_Problem to solve:_ Work out how many lines in the data that follows contain "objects". Write nothing but the number.

_Given information:_
::::::::

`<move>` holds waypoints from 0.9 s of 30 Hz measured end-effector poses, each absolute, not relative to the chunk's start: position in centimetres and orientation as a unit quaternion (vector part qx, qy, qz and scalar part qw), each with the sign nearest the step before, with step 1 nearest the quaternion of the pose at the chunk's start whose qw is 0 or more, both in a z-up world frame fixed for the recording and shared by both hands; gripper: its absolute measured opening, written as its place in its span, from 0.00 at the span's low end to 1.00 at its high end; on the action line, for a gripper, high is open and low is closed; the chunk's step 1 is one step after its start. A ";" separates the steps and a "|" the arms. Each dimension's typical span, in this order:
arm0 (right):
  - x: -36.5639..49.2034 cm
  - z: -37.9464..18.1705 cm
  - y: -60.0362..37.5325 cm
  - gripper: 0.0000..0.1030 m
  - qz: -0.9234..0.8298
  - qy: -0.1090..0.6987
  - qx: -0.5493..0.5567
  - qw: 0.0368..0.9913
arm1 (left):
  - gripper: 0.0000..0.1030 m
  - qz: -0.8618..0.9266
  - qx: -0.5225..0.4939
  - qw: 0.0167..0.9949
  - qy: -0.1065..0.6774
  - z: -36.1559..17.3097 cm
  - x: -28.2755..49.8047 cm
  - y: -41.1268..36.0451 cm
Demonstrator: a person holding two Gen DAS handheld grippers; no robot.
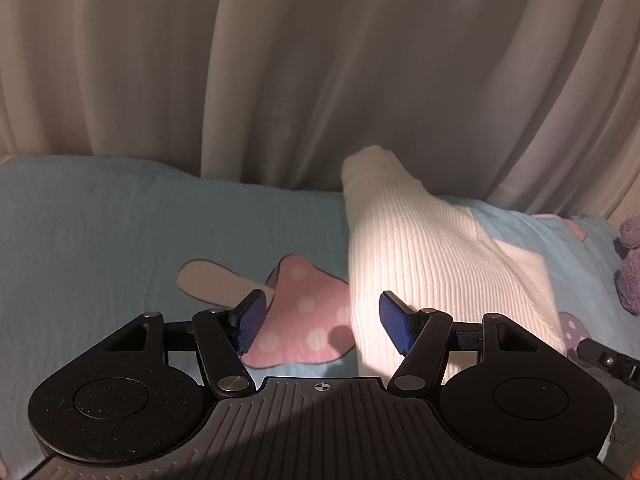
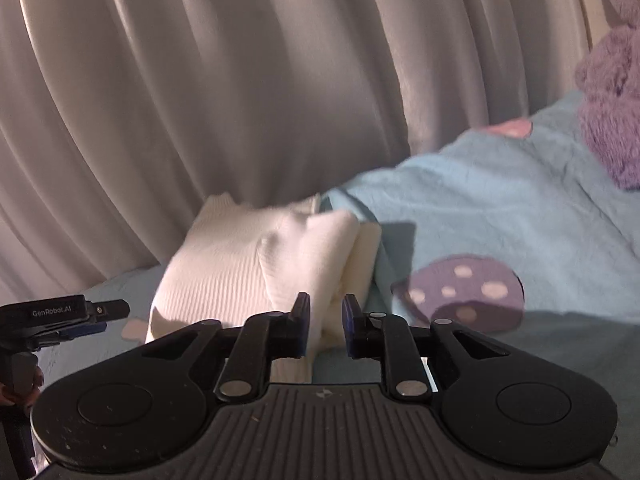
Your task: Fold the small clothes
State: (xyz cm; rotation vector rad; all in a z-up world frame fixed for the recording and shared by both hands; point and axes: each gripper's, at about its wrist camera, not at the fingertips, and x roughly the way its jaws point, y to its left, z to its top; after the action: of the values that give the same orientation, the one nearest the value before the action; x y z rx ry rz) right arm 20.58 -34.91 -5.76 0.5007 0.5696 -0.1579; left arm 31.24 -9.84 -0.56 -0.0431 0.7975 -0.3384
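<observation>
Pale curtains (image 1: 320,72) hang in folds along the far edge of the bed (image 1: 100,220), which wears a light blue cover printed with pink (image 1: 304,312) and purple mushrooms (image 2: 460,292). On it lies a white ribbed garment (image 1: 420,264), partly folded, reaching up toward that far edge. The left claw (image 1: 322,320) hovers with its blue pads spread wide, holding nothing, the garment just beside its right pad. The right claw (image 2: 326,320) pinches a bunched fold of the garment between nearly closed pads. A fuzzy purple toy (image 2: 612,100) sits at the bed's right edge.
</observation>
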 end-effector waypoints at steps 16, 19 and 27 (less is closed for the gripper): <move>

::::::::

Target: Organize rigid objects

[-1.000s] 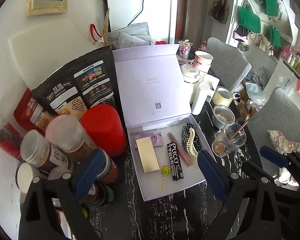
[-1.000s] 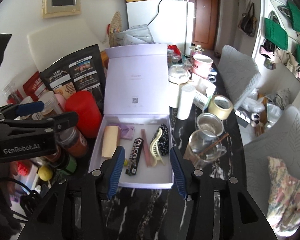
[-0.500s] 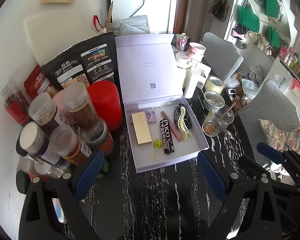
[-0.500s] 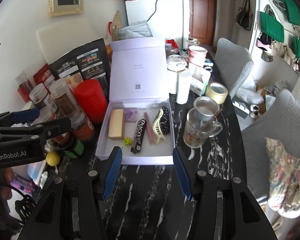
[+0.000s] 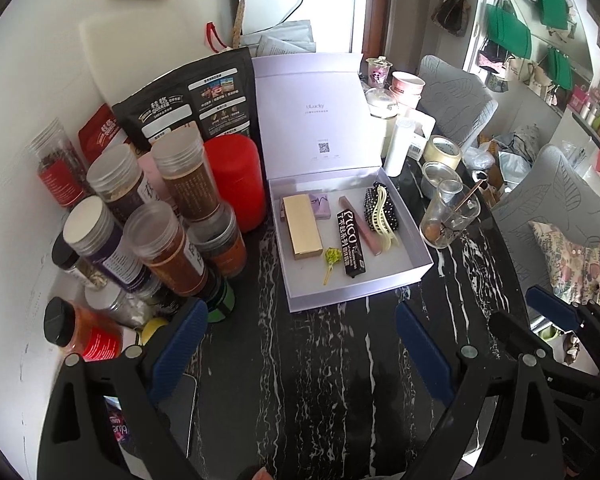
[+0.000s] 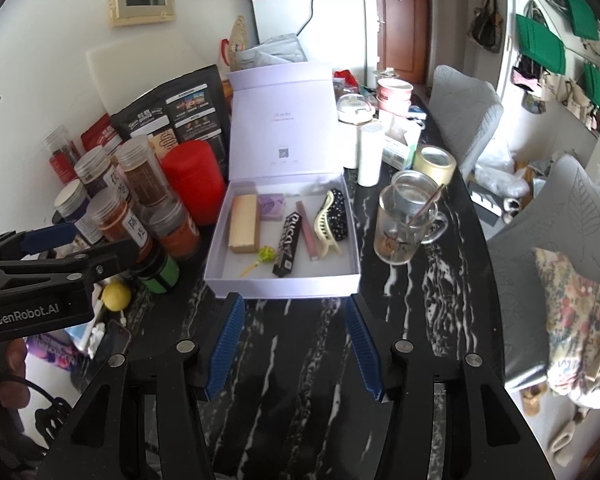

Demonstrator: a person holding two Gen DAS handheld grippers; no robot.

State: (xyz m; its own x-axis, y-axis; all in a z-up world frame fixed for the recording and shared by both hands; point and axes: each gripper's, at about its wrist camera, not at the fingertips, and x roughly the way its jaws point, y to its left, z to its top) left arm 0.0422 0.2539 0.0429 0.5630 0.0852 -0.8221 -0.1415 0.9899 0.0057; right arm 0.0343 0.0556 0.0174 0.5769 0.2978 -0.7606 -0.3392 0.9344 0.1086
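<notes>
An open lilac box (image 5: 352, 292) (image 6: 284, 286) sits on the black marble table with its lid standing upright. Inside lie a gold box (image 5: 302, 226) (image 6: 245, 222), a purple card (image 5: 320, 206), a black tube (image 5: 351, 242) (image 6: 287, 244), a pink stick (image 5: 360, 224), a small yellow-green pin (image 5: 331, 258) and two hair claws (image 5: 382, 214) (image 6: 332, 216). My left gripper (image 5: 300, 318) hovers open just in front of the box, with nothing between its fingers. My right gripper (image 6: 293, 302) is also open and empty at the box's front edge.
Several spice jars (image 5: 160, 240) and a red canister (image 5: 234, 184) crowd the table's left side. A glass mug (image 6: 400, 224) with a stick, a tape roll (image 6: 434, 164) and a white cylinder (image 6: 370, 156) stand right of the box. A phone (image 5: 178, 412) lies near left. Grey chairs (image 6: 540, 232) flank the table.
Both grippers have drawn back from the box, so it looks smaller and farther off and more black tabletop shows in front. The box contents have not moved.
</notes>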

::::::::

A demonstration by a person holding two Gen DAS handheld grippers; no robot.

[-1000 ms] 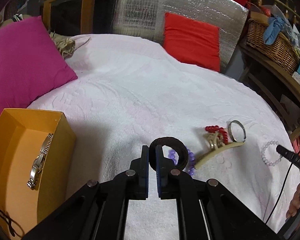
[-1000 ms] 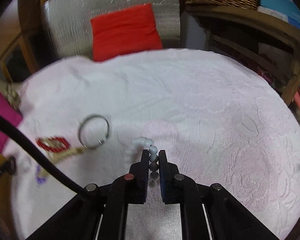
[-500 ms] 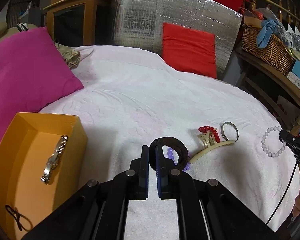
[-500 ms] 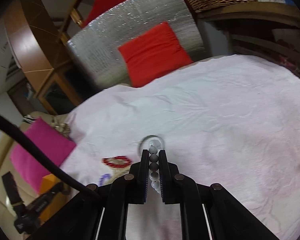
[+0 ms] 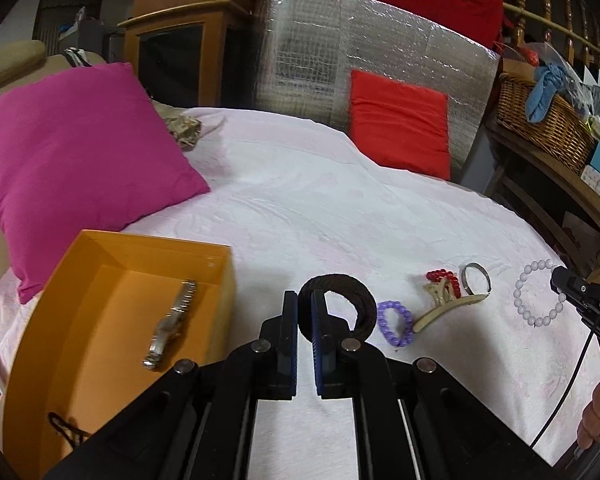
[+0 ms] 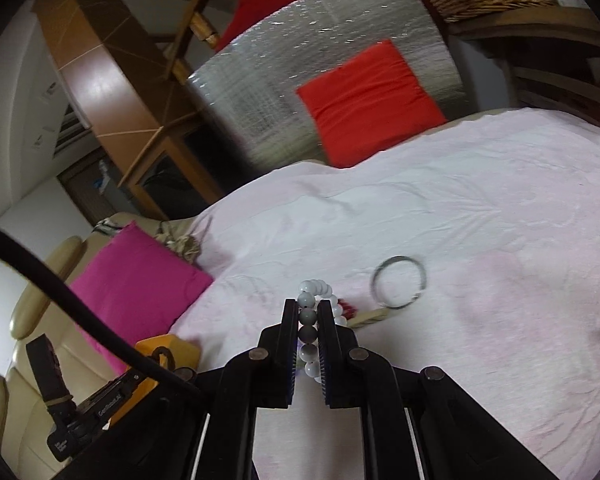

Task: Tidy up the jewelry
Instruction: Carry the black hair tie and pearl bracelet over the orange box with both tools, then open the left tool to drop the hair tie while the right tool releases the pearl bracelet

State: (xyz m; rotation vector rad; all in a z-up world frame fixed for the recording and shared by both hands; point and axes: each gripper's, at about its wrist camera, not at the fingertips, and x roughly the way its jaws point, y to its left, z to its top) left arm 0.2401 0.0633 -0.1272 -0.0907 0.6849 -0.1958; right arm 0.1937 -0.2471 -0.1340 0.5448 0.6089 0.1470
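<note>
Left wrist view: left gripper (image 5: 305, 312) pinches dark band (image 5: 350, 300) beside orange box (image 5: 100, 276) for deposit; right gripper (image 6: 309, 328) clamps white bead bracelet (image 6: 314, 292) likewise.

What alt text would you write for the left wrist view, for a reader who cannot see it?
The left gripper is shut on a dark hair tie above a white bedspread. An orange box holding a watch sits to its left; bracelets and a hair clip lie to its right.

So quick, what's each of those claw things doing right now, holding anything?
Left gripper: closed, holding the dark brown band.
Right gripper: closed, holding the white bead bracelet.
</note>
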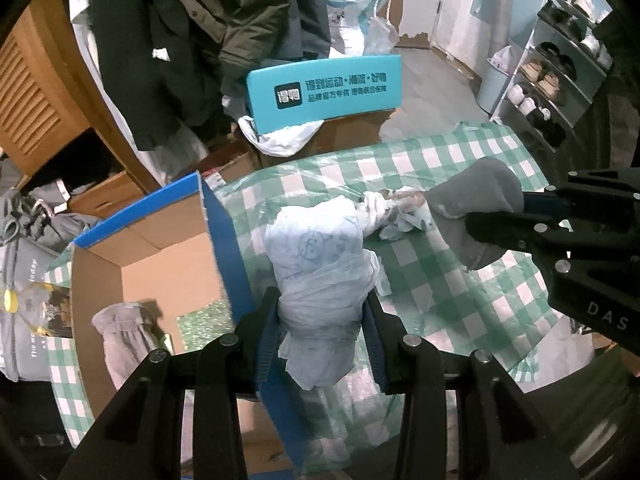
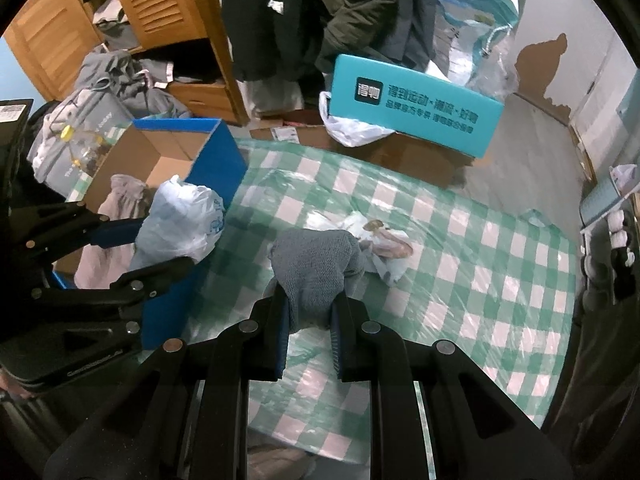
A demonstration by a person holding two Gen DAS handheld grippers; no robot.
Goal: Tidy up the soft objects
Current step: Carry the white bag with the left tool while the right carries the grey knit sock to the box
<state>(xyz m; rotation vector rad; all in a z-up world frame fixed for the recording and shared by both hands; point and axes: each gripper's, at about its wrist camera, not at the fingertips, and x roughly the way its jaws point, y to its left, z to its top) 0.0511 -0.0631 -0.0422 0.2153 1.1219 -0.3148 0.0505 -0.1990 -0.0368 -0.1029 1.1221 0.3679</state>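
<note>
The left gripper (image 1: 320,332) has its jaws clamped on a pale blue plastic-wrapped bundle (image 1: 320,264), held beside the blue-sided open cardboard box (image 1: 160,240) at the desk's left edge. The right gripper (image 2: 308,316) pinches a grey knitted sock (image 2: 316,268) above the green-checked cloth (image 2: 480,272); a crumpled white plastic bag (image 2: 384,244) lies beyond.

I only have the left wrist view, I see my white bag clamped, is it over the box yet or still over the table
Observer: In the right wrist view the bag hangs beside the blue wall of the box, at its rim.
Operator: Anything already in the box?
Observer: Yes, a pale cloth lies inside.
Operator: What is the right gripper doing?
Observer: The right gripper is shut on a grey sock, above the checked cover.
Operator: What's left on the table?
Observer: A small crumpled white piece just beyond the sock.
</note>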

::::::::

_Exercise result:_ 2